- _Assigned task_
Please give back word for word the lines of the material below between the line containing "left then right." and the line containing "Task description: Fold", inclusive.

═══ Collected material

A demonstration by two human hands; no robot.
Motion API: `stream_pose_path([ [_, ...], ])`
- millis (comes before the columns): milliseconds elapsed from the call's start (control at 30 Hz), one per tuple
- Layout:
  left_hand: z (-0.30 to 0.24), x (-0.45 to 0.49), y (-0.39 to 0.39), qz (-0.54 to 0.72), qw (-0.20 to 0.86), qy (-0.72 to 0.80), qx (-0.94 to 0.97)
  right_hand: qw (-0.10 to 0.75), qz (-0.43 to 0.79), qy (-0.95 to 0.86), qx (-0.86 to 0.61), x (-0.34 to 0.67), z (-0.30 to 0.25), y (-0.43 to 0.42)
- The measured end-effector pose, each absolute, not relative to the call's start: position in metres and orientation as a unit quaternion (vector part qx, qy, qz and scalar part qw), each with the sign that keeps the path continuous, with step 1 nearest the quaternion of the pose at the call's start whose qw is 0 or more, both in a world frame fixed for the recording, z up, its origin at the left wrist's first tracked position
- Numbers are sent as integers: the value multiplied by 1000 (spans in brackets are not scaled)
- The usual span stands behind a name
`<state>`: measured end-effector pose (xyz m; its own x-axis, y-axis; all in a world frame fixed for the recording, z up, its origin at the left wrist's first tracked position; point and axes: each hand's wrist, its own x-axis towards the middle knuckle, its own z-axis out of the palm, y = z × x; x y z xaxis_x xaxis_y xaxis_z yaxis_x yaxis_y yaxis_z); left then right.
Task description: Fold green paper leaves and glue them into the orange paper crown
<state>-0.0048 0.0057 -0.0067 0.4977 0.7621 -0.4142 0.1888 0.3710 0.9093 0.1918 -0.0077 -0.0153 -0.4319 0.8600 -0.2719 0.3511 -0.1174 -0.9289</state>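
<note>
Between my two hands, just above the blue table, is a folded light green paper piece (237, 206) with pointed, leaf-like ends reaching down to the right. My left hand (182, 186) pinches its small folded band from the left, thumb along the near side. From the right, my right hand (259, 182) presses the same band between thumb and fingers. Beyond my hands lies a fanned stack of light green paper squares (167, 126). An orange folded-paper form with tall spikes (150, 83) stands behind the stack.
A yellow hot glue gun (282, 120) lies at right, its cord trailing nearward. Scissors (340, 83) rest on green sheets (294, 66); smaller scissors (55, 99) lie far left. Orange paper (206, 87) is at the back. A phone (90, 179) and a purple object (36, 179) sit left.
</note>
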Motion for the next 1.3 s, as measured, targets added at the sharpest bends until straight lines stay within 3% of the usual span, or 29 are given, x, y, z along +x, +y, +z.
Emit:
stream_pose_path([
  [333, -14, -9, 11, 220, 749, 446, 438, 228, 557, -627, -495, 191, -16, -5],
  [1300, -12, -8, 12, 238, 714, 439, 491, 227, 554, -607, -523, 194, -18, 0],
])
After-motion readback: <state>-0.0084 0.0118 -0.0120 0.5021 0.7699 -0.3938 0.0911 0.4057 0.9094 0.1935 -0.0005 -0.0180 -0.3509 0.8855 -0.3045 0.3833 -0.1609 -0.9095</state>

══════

- _Exercise output_
`<state>`: measured end-effector pose (xyz m; its own x-axis, y-axis; all in a world frame fixed for the recording, z up, its origin at the left wrist's first tracked position; point and axes: each hand's wrist, its own x-axis towards the middle knuckle, its own z-axis out of the palm, y = z × x; x y z xaxis_x xaxis_y xaxis_z yaxis_x yaxis_y yaxis_z); left then right.
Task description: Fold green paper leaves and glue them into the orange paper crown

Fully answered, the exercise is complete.